HOW TO COMPLETE THIS TASK
Indicate only the number of lines in the listing below in which the word "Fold" appears.

COLLECTED MATERIAL
------------------------------------

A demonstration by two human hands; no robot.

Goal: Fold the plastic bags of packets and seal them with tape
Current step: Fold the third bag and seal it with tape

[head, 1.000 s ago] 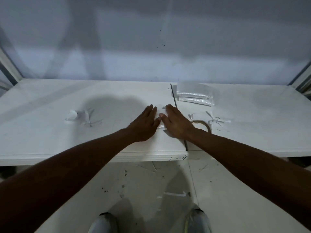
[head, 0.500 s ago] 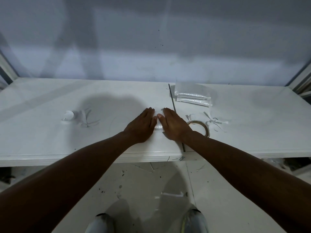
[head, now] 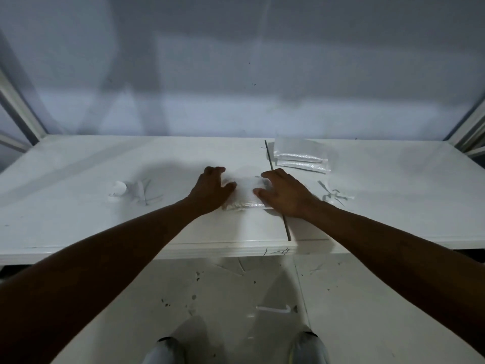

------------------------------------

OUTPUT FOR THIS TASK
2